CEL-SCI Announces The Potential Impact On The Clinical Development Of Its Immunotherapy Multikine Resulting From A Recent U.S. FDA Oncologic Drugs Advisory Committee Meeting; Multikine Has Shown Survival Benefit And Favorable Safety Profile In A Randomized Controlled Phase 3 Study Of Treatment Naïve Resectable Locally Advanced Head And Neck Cancer Patients With Low PD-L1 Expression
- Oncologic Drugs Advisory Committee (ODAC) determines risks outweigh benefits in some cancers for frontline immune checkpoint inhibitors, including blockbuster drugs such as Keytruda and Opdivo, in patients with low PD-L1 expression
- Multikine has shown survival benefit and favorable safety profile in a randomized controlled Phase 3 study of treatment naïve resectable locally advanced head and neck cancer patients with low PD-L1 expression
- Multikine has potential as a combination drug with current checkpoint inhibitors such as Keytruda which is projected to be the top selling drug in the world with $27 billion in 2024 sales
- To the Company's knowledge, Multikine is the only neoadjuvant immunotherapy that has shown overall survival benefit in the low and negative PD-L1 head and neck cancer population
CEL-SCI Corporation (NYSE:CVM) today announced the potential positive impact on the clinical development of its immunotherapy Multikine (Leukocyte Interleukin, Injection)* resulting from a recent U.S. Food and Drug Administration (FDA) Oncologic Drugs Advisory Committee (ODAC) meeting, a public forum.

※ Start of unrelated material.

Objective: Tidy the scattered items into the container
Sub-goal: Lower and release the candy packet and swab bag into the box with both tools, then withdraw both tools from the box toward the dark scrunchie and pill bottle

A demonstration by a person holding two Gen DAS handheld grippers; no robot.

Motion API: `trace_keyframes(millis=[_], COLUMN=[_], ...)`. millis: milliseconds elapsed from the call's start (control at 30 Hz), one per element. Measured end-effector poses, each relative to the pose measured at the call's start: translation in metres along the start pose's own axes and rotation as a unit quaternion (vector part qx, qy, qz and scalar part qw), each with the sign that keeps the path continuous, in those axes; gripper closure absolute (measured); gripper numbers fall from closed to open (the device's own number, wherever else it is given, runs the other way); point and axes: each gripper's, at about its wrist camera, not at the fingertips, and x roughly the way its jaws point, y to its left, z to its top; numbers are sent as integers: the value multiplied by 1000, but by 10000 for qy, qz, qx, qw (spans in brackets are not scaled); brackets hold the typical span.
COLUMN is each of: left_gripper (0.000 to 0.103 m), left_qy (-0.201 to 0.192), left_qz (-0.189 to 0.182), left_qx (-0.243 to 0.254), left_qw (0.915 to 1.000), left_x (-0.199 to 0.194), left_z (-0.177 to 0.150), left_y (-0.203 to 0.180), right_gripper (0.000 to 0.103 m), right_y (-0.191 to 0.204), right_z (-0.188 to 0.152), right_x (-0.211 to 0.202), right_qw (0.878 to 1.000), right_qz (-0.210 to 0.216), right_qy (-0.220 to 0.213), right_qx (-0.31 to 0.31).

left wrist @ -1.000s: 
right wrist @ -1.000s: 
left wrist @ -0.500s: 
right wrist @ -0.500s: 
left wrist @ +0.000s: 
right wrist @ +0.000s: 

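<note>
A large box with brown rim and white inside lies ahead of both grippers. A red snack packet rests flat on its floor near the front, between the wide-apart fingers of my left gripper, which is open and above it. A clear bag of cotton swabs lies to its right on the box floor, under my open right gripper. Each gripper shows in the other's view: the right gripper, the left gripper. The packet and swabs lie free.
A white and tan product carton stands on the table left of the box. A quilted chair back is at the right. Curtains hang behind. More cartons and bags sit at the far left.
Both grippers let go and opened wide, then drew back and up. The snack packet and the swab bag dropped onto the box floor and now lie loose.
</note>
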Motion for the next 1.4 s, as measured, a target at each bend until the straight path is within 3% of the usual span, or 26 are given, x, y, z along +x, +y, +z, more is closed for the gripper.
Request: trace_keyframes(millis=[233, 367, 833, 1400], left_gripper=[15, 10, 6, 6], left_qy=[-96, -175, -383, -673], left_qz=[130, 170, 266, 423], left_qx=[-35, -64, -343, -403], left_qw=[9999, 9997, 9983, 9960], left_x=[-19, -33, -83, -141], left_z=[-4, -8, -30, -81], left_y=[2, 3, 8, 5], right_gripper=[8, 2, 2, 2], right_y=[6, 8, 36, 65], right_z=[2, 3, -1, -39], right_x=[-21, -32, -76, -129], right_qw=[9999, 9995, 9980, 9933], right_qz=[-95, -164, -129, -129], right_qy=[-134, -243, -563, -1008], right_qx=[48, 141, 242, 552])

FDA advisory committees provide independent expert advice to the FDA on the safety and effectiveness of new and marketed drugs and help the agency make sound and informed decisions. Advisory committees make non-binding recommendations to the FDA, which generally follows the recommendations but is not legally bound to do so.
The September 27, 2024 ODAC meeting evaluated the use of checkpoint inhibitors on patients with various cancers. PD-L1 is the biomarker most often used for patient selection for checkpoint inhibitors, the most successful class of cancer drugs including Keytruda and Opdivo. The FDA sought the ODAC's opinion on the following:
- adequacy of PD-L1 expression as a predictive biomarker for patient selection in this patient population
- differing risk-benefit assessments in different subpopulations defined by PD-L1 expression
- adequacy of the cumulative data to restrict the approvals of immune checkpoint inhibitors based on PD-L1 expression
Following a thorough analysis of peer-reviewed published data, the panel of experts on the ODAC voted 10-2 and 11–1 against the risk-benefit profile for PD-L1 inhibitors in various cancers in two separate votes. Most ODAC members expressed concerns about the lack of benefit demonstrated for patients with low PD-L1 expression, while some members pointed to evidence that the use of the immune checkpoint inhibitors may add unnecessary toxicities for patients while also increasing financial burdens on patients.
Checkpoint inhibitors were an estimated $48 billion global market in 2023, with PD-L1 inhibitors representing 73% of the market. Current labeling for approved checkpoint inhibitors in the indications evaluated by the FDA's ODAC include broad approvals for all patients, regardless of PD-L1 expression.